A year ago, Zhovtis himself was speaking at conferences like this. (c) 2009 Kazakhstan International Bureau for Human Rights and the Rule of
Law
A big OSCE meeting is getting underway about torture in Kazakhstan. I was among those who advocated this as a leading topic for the period of the Kazakh chair, but others thought topics like "transparency" or "media" or "governance" or "tolerance" would "fly" better. Even so, it turns out that the government *can* handle the topic -- although in a fashion that runs a grave risk of becoming superficial and leading to the bureaucratization of a problem that in fact is a simpler matter.

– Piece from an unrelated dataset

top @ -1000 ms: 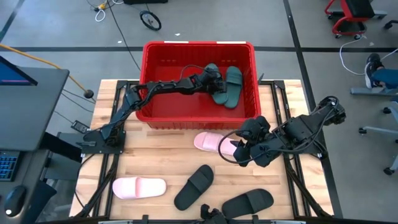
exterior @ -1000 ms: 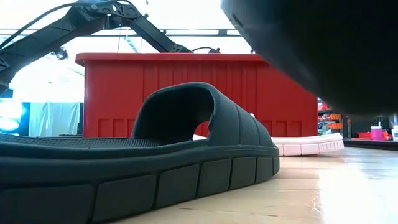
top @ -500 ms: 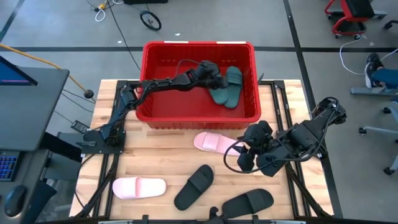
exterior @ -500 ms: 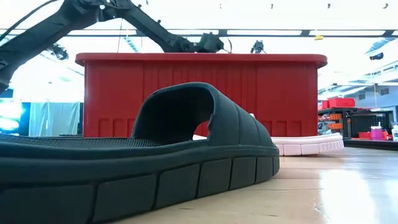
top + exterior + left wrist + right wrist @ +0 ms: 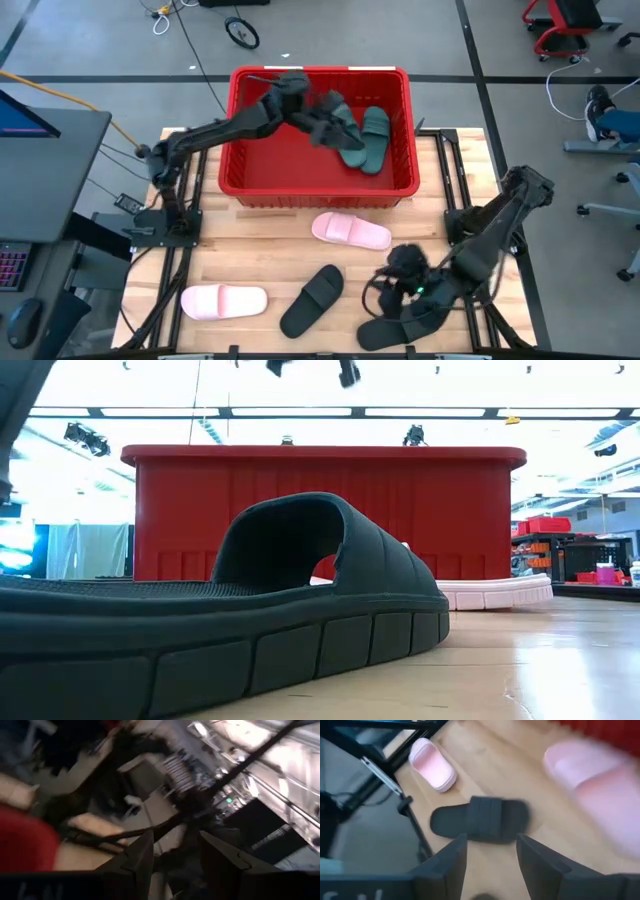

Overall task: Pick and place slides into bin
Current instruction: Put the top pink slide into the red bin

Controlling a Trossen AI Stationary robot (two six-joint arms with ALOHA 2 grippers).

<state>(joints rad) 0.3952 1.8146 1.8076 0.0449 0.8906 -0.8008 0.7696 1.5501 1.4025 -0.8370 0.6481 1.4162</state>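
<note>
Nearest, the right gripper (image 5: 408, 290) has dropped from beside the near pink slide (image 5: 350, 229) to hover over the front black slide (image 5: 398, 326); its fingers (image 5: 447, 862) are spread and empty, suggesting this slide is the next pick. The other black slide (image 5: 480, 819) and far pink slide (image 5: 432, 764) appear only in its wrist view. Farther, the left gripper (image 5: 318, 112) has risen above the bin (image 5: 240, 185), fingers apart and empty, both green slides (image 5: 362, 138) deposited.
</note>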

Dealing with torture doesn't so much require a committee as a change of heart and and a clear expression of will as a policy disseminated throughout the law-enforcement agencies that citizens have meaningful ways of checking.
I don't know how much NGOs were prepared for this meeting, but I see Penal Reform International is taking part. I'll tell you my thoughts on all this, however -- it's all kind of top-heavy, and the pedal hasn't hit the medal yet:
The event brings together some 80 participants, including officials of Kazakhstan's Presidential Administration, the Parliament and the Ministries of Justice, Internal Affairs, Education, Defence, Labour and Health. Representatives from the Committee of National Security, the Prosecutor General's Office, the Commission on Human Rights, the Supreme Court, the Constitutional Council, academia and human rights defenders are also taking part.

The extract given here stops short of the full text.